Ist Salz nicht eigentlich ein guter Fixierer?


----------



## stay_anonym (9. August 2007)

@x-rossi:
bitte geh nicht so blauäugig durchs leben.
gut du bist mit dem ergebnis zufrieden.
trotzdem weißt du nicht WIE die reinigung den fleck oder was auch immer wegbekommen hat.
denen ist es doch egal ob die membran sich bsp.weiise mit weichspüler oder anderen chemikalien vollsaugt und sie somit weniger atmungsaktiv ist.
hauptsache für die ist, der kunde ist zufrieden, denn es "sieht doch wieder schön aus"
sind wir mal ehrlich...scheiß auf nen fleck.. die funktion ist mir viel wichtiger...
in eine reinigung / fremden menschen würde ich mein zeug nicht anvertrauen, außer ich bekomme vorher schriftlich, dass die funktion im nachhinein noch die gleiche wie vorher ist.

@butter: klingt nmach blödsinn. aber angst, dass der fett fleck nicht mehr rausgeht ist auch schwachsinn.... wie gesagt: gegen fettflecken hilft auch das SIL Oxi Spray mit Reinigungsbenzin.

Einen Tipp noch zum Spray: 
Das Reinigungsbenzin reinigt zwar den Fleck, also die Schmiere, jedoch hast du dann ggf. einen Benzinfleck (sieht blasser aus), welchen du durch einen Waschgang in z.B. der Waschmaschine mit Pulver für starkverschmutze Teile (also mehr Waschpulvwer als gewohnt) IMMER und JEDERZEIT rauswaschen kannst.


----------



## soulslight (9. August 2007)

durch einen Waschgang in z.B. der Waschmaschine mit Pulver für starkverschmutze Teile (also mehr Waschpulvwer als gewohnt) IMMER und JEDERZEIT rauswaschen kannst.[/QUOTE]
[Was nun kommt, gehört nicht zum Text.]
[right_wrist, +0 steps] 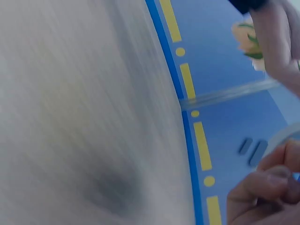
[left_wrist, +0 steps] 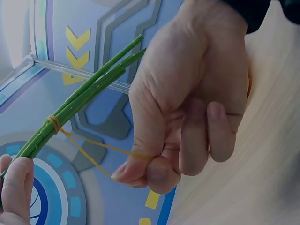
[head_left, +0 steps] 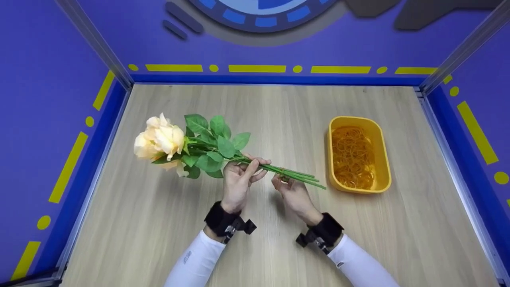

membranjacken nie aber auch nie mit normalem waschpulver waschen!!!!
seife, waschpulver verstopft die membran und macht die atmungsaktivität zunichte. was dann hilft sind viele klarwaschgänge um die seife wieder raus zu kriegen!


----------



## mhetl (9. August 2007)

Das mit dem Salz und Rotweinflecken dürfte nur funktionieren wenn der Rotwein gerade den Teppich berührt hat. Zur Jacke, probier es echt mit Reinigungsbenzin, habe so meine Gore Jacke mit Windstopper auch Kettenfettfrei bekommen. Mit der Reinigung. Ich denke es gibt Reinigungen dei kennen sich auch mit moderenen Fasern aus, aber vielleicht ist genau eine da um die Ecke, die eine solche Jacke, noch nie in der Hand hatten und sie behandeln wie jede Andere. Aber auch egal, bisher, hab ich jeden Fleck aus meiner gore bekommen. Immer wieder mit dem selben Produkt, SIL Waschbenzin.

Gruß

Maik


----------



## MTB-News.de




----------



## polo (9. August 2007)

soulslight schrieb:


> membranjacken nie aber auch nie mit normalem waschpulver waschen!!!!
> seife, waschpulver verstopft die membran und macht die atmungsaktivität zunichte. was dann hilft sind viele klarwaschgänge um die seife wieder raus zu kriegen!


quatsch.
1. waschmittel (ohne weichspüler) + 2x spülen => fett + dreck + schweiß raus
2. z.b. nikwax tech wash => reste waschmittel raus
3. nach bedarf einwaschimprägnierung
sollte man regelmäßig machen.
gruß,
waschweib


----------



## soulslight (9. August 2007)

@ polo: jojo, schon mal probiert? das einzige was wirklich hilft ist zusätzlich zum nikwax waschmittel mehrfach klarspülen. und weichspüler ist sowieso tabu.


----------



## polo (9. August 2007)

ja, seit jahrzehnten. wird auch so von gore, event und diversen herstellern empfohlen.


----------



## soulslight (9. August 2007)

tja, kann ich nur erinnern von den vetretern immer darauf hingewiesen worden zu sein ja kein normales waschmittel zu verwenden. wird dann wohl ein merchandising-gack gewesen sein.


----------



## stay_anonym (10. August 2007)

also: normales waschmittel ist kein tabu.
natürlich nehme ich trotzdem immer son spezi zeugs....son gel
weichspüler ist tabu, das ist klar.


----------



## JoJo_79 (19. August 2007)

Ich hab heut was gelesen, was interessant sein könnte:

Quelle: http://www.gronaushop.de/html/t3000.htm

Tip: Biker und Segler verschmutzen sich gelegentlich ihre Jacken und Hosen
an Ketten und stark gefetteten Scharnieren. Das Wichtigste vorab: Je schneller
die Schmiere entfernt wird, je größer die Wahrscheinlichkeit, daß keine Flecke
zurückbleiben.

Bitte träufeln Sie auf das trockene !!! Material direkt auf den Fleck reichlich
konzentriertes Geschirrspülmittel und rubbeln die Stelle mit dem Fleck kräftig
zwischen den Fingern, bis sich die Verschmutzung restlos gelöst hat. Bei
kräftigem Obermaterial können Sie auch eine Nagelbürste zuhilfe nehmen.
Anschließend mit reichlich Wasser ausspülen und nötigenfalls das Bekleidungs-
stück komplett waschen.


----------